Obsolesence is the crux, though, because all of these programmes call into question any simple notions about technological progress. I confess to having been sceptical about Taghi Amirani's series when I saw it described on paper because it seemed unlikely that the matter - people's love affairs with machinery - could amply fill the time. It sounded like a set of quirky miniatures had got ideas above their station. In the event, though, the films offer something genuinely unusual on television - a sustained set of ideas running through portraits of very different lives. Last week's film, about a man with a passion for lawnmowers, was one of those documentaries which lodge in your mind, pressed there by the faintly surreal nature of the lives depicted. In its account of a character in happy enslavement to the perfection of his huge garden, it had the quality of a fairy-tale, one of those fables in which an enclosed garden has somehow rearranged time, so that a mother could be indistinguishable in age from her son.

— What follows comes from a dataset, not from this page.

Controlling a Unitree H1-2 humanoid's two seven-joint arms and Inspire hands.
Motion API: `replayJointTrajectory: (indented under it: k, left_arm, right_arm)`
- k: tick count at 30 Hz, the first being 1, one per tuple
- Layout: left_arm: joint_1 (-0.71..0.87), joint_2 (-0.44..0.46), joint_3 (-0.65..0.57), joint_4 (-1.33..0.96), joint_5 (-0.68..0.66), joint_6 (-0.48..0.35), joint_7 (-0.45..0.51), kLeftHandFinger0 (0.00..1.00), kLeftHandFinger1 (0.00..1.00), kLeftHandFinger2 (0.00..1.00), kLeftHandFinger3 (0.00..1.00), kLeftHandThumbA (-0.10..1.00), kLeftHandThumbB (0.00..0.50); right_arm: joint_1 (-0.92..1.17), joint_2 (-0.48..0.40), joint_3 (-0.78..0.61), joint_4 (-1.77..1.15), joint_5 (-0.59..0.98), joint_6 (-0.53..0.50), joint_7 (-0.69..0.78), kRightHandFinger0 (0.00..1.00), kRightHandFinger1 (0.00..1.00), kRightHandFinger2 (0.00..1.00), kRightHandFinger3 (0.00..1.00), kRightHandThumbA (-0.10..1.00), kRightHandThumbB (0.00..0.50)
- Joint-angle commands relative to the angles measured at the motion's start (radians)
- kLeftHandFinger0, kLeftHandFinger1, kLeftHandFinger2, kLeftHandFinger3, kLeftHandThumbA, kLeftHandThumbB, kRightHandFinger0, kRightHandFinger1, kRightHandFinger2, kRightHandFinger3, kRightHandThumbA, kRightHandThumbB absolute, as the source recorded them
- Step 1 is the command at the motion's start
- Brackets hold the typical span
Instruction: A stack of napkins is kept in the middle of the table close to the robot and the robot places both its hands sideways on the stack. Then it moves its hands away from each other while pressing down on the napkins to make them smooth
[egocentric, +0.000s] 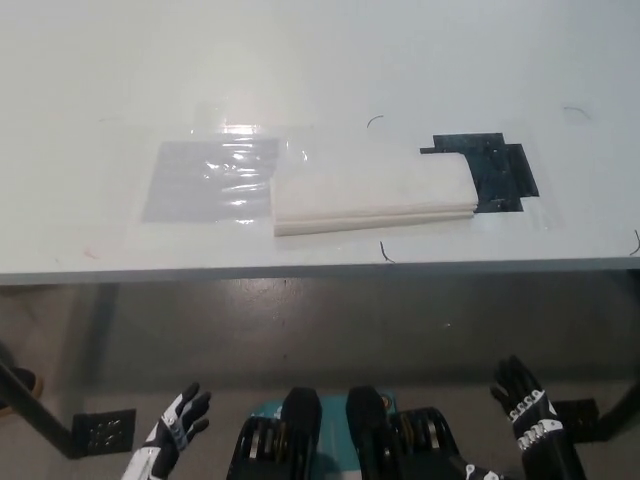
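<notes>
A white stack of napkins (372, 188) lies flat on the pale table (320, 70), near its front edge. Its left end sits inside a clear plastic wrapper (212, 178). Its right end overlaps a dark patch (500, 172) on the tabletop. Neither hand touches the stack. My white left hand (172, 432) hangs below the table edge at the lower left, fingers apart, holding nothing. Down at the lower right, also below the table, my black right hand (528, 418) is spread and holds nothing.
The table's front edge (320, 272) runs across the middle of the picture. Below it is grey floor. Dark floor fittings (100, 430) show at the lower left and lower right (580, 415).
</notes>
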Motion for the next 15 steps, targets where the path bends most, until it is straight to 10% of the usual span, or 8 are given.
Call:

Last night's film was not quite as eerily detached from the world, but it confirmed that the virtues of the earlier film were not just a set of lucky accidents. In framing his subjects, Amirani has taken care to include their human relationships, not simply their capacity to humanise the inanimate. The cynical modern adjective for such obsessive enthusiasms is "sad" but, although these films are in a minor key, they have all been portraits of carefully maintained contentment. And this can cause problems. Some may find the forgiving tenderness of the camerawork a touch oppressive. Everything is hazed in diffused glare, to the point that the interviewees are sometimes barely visible in their halos of softened backlight. What's more, the films need patience - taking time for uninflected details which only add to a sense of mildly affected devotion. A film which can soft- focus on a pair of faded blue Y-fronts is pushing the beauty of appearances to a teetering brink, even if the underwear in question turns out to be an emblem of maternal love.

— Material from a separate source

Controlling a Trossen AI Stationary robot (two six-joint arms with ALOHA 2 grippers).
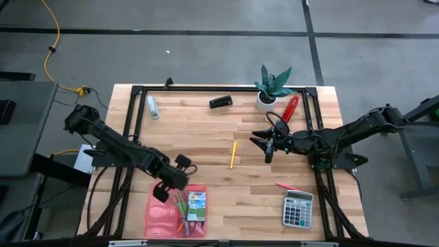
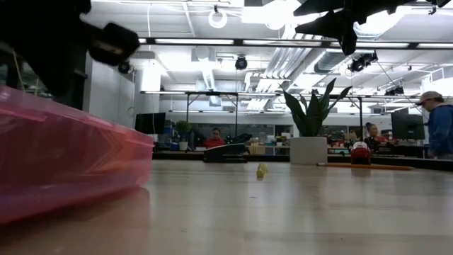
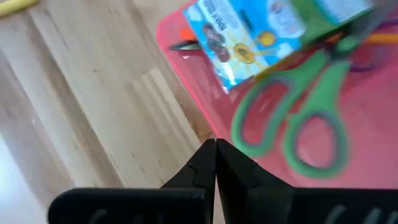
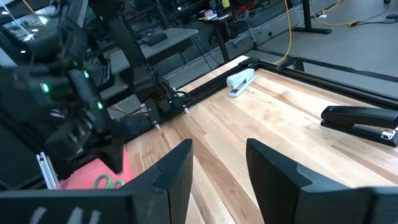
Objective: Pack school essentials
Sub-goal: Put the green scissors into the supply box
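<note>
A pink case (image 1: 163, 214) lies at the table's near edge, and it fills the left of the low view (image 2: 64, 163). In it lie green-handled scissors (image 1: 182, 204) (image 3: 298, 118) and a green-blue box (image 1: 197, 206) (image 3: 261, 34), with an orange pencil (image 3: 376, 37) under the box. My left gripper (image 1: 171, 180) (image 3: 216, 155) is shut and hangs above the case's far edge. A yellow pencil (image 1: 232, 154) (image 2: 262, 170) lies mid-table. A red pencil (image 1: 287, 186) lies beside the calculator. My right gripper (image 1: 267, 144) (image 4: 217, 168) is open, raised over the table right of the yellow pencil.
A grey calculator (image 1: 298, 208) sits near the right front corner. At the far edge stand a potted plant (image 1: 273, 86), a red oblong object (image 1: 291, 106), a black stapler (image 1: 221, 102) and a white stapler (image 1: 152, 107). Bare wood lies between the arms. People sit in the room behind.
</note>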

But then you find your patience rewarded, either by the allusive nature of the editing or by the appetite for visual rhymes. A sequence about the elegantly robust nature of the old machines gave way to an account of the Parr's marriage, making the move by way of a heart-shaped cam. What had been explicitly functional, the pleasure of ingenuity, suddenly gleamed with a retrospective light when you cut to Julie's memories of her first meeting with her husband. Later, the confetti recorded on their wedding video faded into a shower of buttons, cascading over one of her beloved machines.

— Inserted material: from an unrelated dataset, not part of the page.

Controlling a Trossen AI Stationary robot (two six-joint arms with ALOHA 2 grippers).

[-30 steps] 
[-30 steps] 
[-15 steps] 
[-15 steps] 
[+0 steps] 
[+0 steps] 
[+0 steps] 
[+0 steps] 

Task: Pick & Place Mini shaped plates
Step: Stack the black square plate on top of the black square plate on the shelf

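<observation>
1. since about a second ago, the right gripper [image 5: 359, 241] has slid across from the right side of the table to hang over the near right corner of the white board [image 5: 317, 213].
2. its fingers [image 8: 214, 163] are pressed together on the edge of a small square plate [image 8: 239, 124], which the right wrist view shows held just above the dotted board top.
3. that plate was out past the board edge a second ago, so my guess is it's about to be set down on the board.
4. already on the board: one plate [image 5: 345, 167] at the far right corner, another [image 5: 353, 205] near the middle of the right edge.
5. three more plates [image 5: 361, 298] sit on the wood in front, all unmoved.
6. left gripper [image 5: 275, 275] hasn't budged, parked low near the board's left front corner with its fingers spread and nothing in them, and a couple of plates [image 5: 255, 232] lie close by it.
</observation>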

Amirani also has an eye for social comedy. Julie, for example, who runs up sprigged Victorian dresses for her own satisfaction, has a day job making fetishistic latex underwear, and has effortlessly desexed these objects of genital arousal, turning them into an assault course for her haberdashery skills. "I had never, ever, designed a pair of men's latex pants before in my life," she said, talking as if she expected someone to exclaim "Oh, come on! You must have." Above all, the nostalgia of these programmes is also forward-looking; it feeds a modern ecological dream of a world in which machines aren't designed always to give way to the next model. This ethic, of care and repair, isn't really laboured by the films - the top note is that of helpless devotion - but it is what ensures that they are never just tritely eccentric.